Chandra Danette Wilson (born August 27, 1969) is an American actress and director. She is best known for her role as Dr. Miranda Bailey in the ABC television drama Grey's Anatomy since 2005, for which she has been nominated for the Emmy for Best Supporting Actress four times. She also played the character of Bailey on Private Practice and Station 19.  She made her New York stage debut in 1991 and began to land guest spots on a variety of prime-time television shows. She made her first film appearance in the 1993 film Philadelphia.

Early life
Wilson was born and raised in Houston, Texas. Her mother, a postal worker, wanted to keep her daughter active, so she enrolled Chandra in numerous after-school activities. "Starting at age four, my mom decided that she was not going to have an idle child in the house," Wilson recalls. "So I started taking dance lessons on Tuesdays and Thursdays, and then I was in acting classes on Mondays, Wednesdays and Fridays, and I was also modeling on Saturdays. And that was my childhood." "My first show was The King and I when I was five" she said in an interview with Broadway.com.

By the age of five, Wilson was performing in musicals with Houston's Theatre Under the Stars Company. She attended Houston's High School for the Performing and Visual Arts and continued on to New York University's Tisch School of the Arts, graduating with a BFA in drama in 1991. For the next four years, from 1991–95, she studied at the Lee Strasberg Theatre & Film Institute while at the same time racking up professional theater credits. She made her New York debut in a 1991 production of The Good Times Are Killing Me and won a Theater World Award for Outstanding Debut Performance. Her other early stage credits include off-Broadway productions of Paper Moon: The Musical and Little Shop of Horrors.
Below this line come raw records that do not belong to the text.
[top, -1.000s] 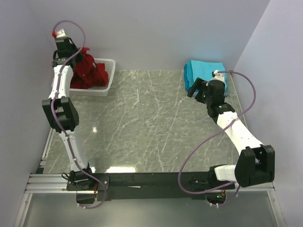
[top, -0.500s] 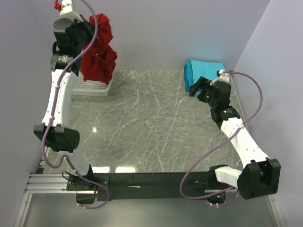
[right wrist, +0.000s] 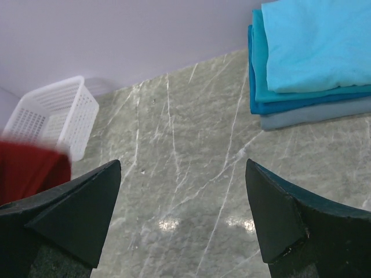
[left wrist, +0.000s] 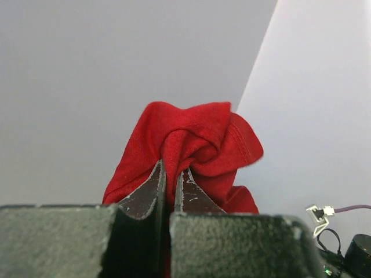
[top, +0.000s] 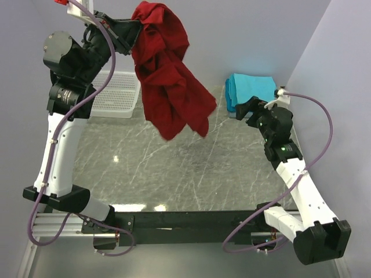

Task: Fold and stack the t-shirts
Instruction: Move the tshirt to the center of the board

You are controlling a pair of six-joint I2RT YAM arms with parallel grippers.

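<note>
My left gripper [top: 132, 30] is shut on the deep red t-shirt [top: 172, 87] and holds it high; the cloth hangs bunched over the table's middle. In the left wrist view the red t-shirt [left wrist: 191, 145] is pinched between my fingers, with the gripper [left wrist: 171, 174] closed on it. Folded turquoise t-shirts [top: 250, 90] lie stacked at the far right. They also show in the right wrist view [right wrist: 316, 52]. My right gripper [top: 250, 110] is open and empty, just in front of the stack; in the right wrist view it [right wrist: 182, 191] hovers above bare table.
The white mesh basket [top: 119, 95] stands at the far left, with no cloth showing in it; it also shows in the right wrist view [right wrist: 55, 119]. The table [top: 185, 174] is grey marble. Walls close in at the back and both sides.
My left arm has lifted the red t-shirt out of the basket and swung it up and to the right. My right gripper has drawn back a little from the turquoise stack.
</note>
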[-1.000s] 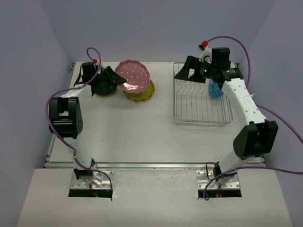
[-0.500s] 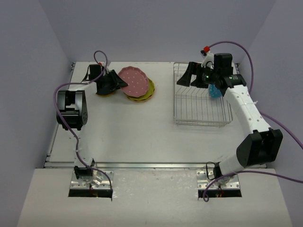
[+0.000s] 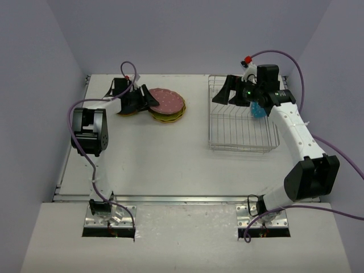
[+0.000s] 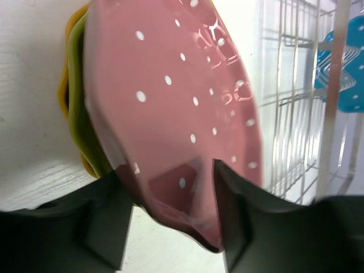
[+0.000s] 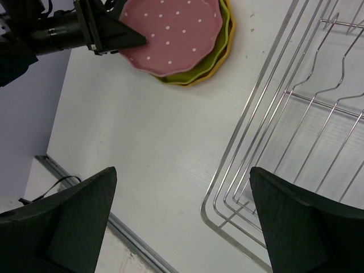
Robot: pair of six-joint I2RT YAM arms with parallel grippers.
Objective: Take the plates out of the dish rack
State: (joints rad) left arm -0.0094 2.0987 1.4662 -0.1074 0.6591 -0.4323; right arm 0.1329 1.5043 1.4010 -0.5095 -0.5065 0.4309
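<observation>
Within left claw (image 4: 169, 170), pink plate (image 4: 170, 85).

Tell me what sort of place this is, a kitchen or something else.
Likely a robot test cell: white table boxed in by plain lavender walls, two cabled white-and-black robot arms bolted at its near edge, plus a silver wire dish rack and stacked dotted plastic plates.

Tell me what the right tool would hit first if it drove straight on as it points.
Most likely bare table, just outside the rack's rim. The right tool is open, and its wrist view shows nothing nearer. Depth is unclear, so the rim could catch it first.
</observation>
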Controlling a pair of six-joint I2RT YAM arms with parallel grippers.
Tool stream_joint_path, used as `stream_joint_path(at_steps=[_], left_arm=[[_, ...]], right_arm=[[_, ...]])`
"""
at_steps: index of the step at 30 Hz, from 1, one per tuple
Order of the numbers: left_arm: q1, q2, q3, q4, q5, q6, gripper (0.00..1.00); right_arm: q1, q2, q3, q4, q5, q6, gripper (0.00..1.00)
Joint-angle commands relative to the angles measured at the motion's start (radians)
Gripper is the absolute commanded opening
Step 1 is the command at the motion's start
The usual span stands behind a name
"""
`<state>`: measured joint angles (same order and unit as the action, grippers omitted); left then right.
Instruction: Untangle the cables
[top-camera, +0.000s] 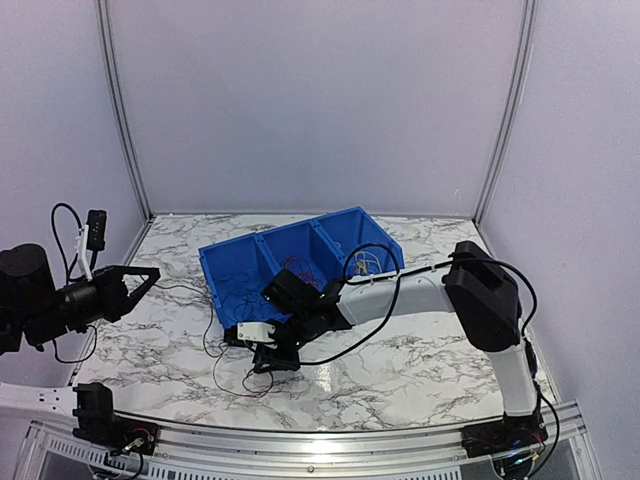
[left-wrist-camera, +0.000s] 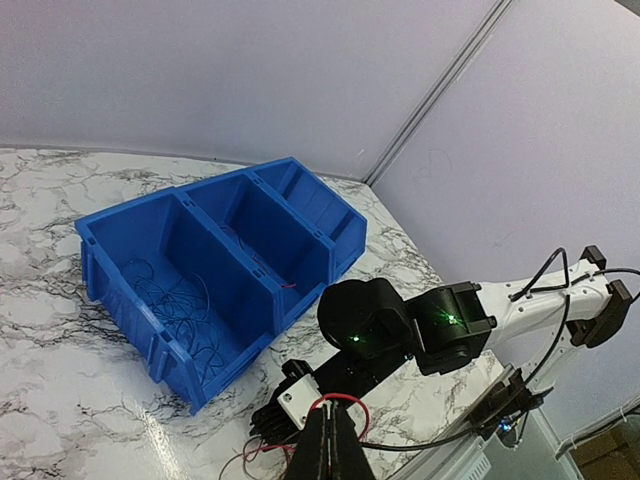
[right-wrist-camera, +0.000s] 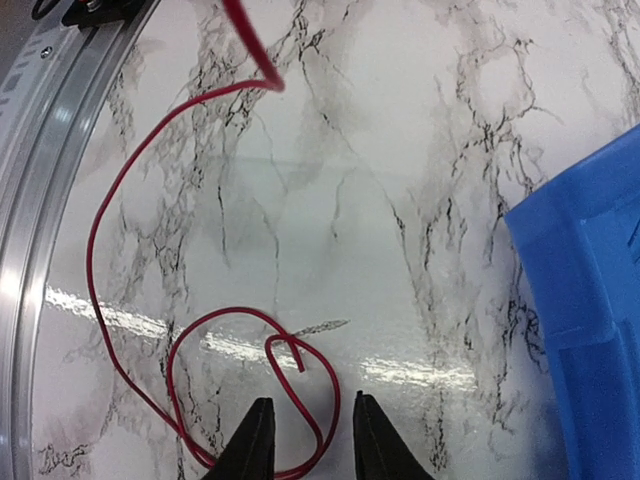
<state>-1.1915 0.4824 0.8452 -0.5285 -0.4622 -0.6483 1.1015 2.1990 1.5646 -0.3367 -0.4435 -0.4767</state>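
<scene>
- While the left gripper (left-wrist-camera: 331, 425), shut, seems to pinch the red cable (right-wrist-camera: 92, 240) aloft, the right gripper (right-wrist-camera: 313, 404), jaws narrowly apart, straddles its loop on the table (right-wrist-camera: 450, 150).
- Closing squarely on one strand only, then drawing away gently, should open the loop without tightening it.
- Count: two grippers, one bin (left-wrist-camera: 118, 285) of three compartments, one red cable outside it; the dark blue cables (left-wrist-camera: 180, 305) inside are too tangled to count.

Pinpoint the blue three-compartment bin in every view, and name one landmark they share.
Top external: blue bin at centre, lying diagonally.
Left wrist: bin left of centre, all three compartments visible.
Right wrist: bin corner only, at the right edge.
Shared landmark: marbled tabletop.
</scene>
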Motion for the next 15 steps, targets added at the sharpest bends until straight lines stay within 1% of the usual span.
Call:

While she was making a name for herself on the New York stage, Wilson also began to land guest spots on a variety of prime-time television shows. She appeared on The Cosby Show (1989), Law & Order (1992) and CBS Schoolbreak Special (1992). She made her big-screen debut alongside Tom Hanks and Denzel Washington in the highly acclaimed 1993 film Philadelphia. Despite receiving high praise for nearly all of her performances, however, Wilson struggled for many years to gain more prominent roles. For eight years, while she tried to break into major stardom, Wilson worked part-time as a teller at Deutsche Bank in order to make ends meet.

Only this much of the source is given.